In our recent discussion of publication bias, a commenter link to a recent paper, “Star Wars: The Empirics Strike Back,” by Abel Brodeur, Mathias Le, Marc Sangnier, Yanos Zylberberg, who point to the notorious overrepresentation in scientific publications of p-values that are just below 0.05 (that is, just barely statistically significant at the conventional level) and the corresponding underrepresentation of p-values that are just above the 0.05 cutoff.
Brodeur et al. correctly (in my view) attribute this pattern not just to selection (the much-talked-about “file drawer”) but also to data-contingent analyses (what Simmons, Nelson, and Simonsohn call “p-hacking” and what Loken and I call “the garden of forking paths”). They write:
We have identified a misallocation in the distribution of the test statistics in some of the most respected academic journals in economics. Our analysis suggests that the pattern of this misallocation is consistent with what we dubbed an inflation bias: researchers might be tempted to inflate the value of those almost-rejected tests by choosing a “significant” specification. We have also quantified this inflation bias: among the tests that are marginally significant, 10% to 20% are misreported.

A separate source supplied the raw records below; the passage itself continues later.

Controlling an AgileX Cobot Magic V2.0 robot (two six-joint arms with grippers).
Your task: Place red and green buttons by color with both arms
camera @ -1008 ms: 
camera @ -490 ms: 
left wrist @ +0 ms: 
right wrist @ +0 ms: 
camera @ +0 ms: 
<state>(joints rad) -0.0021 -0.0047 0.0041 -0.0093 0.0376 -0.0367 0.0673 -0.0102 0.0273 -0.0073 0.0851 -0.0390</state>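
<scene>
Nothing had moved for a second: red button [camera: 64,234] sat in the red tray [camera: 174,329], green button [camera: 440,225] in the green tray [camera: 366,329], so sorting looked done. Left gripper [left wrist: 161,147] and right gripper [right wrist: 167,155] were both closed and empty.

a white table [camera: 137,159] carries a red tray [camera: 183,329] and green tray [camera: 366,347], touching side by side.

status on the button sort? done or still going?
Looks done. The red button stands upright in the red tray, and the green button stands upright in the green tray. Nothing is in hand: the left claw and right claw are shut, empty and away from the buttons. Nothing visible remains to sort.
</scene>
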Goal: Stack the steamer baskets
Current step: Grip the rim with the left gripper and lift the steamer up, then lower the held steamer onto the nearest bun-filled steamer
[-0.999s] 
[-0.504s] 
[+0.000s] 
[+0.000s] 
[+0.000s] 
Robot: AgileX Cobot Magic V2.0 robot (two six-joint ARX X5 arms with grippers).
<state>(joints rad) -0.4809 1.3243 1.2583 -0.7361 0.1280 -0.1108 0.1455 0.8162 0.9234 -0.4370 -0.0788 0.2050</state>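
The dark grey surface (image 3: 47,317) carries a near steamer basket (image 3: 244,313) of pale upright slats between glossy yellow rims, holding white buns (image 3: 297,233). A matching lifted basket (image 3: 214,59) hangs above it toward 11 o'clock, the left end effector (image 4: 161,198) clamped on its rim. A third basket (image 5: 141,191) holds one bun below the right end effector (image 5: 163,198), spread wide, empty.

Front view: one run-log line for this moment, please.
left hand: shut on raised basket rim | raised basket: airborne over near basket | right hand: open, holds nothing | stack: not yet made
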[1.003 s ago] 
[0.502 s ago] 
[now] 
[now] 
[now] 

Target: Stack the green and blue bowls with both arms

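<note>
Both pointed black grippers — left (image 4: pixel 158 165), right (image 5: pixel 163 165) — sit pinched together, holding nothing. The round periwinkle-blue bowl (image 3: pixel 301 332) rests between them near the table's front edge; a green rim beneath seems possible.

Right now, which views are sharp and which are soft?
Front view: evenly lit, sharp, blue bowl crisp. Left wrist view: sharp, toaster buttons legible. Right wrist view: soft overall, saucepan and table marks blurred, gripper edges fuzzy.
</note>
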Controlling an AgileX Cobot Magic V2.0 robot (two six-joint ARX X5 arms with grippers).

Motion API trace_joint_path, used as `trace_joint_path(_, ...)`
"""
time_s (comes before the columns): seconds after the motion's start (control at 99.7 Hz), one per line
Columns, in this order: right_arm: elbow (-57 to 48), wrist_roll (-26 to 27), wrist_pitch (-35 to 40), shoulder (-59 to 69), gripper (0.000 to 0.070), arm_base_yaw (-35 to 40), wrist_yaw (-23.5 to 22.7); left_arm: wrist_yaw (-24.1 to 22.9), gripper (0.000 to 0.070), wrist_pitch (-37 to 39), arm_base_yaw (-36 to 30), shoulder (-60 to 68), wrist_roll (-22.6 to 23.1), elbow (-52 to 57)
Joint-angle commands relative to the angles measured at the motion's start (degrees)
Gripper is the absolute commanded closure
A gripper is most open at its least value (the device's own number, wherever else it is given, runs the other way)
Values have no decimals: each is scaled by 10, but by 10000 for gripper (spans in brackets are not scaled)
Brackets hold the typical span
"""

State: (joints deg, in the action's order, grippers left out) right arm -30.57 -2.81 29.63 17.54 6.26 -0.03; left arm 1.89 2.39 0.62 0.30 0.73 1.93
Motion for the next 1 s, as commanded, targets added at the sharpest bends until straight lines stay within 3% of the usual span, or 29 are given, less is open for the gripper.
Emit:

They continue with “These figures are likely to be lower bounds of the true misallocation as we use very conservative collecting and estimating processes”—but I would go much further. One way to put it is that there are (at least) three selection processes going on here:
1. (“the file drawer”) Significant results (traditionally presented in a table with asterisks or “stars,” hence the photo above) more less likely to get published.
2. (“inflation”) Near-significant results get jiggled a bit until they fall into the box
3. (“the garden of forking paths”) The direction of an analysis is continually adjusted in light of the data.
Brodeur et al. point out that item 1 doesn’t tell the whole story, and they come up with an analysis (featuring a “lemma” and a “corollary”!) explaining things based on item 2. But I think item 3 is important too.
The point is that the analysis is a moving target. Or, to put it another way, there’s a one-to-many mapping from scientific theories to statistical analyses.
So I’m wary of any general model explaining scientific publication based on a fixed set of findings that are then selected or altered. In many research projects, there is either no baseline analysis or else the final analysis is so far away from the starting point that the concept of a baseline is not so relevant.
Although maybe things are different in certain branches of economics, in that people are arguing over an agreed-upon set of research questions.
P.S. I only wish I’d known about these people when I was still in Paris; we could’ve met and talked.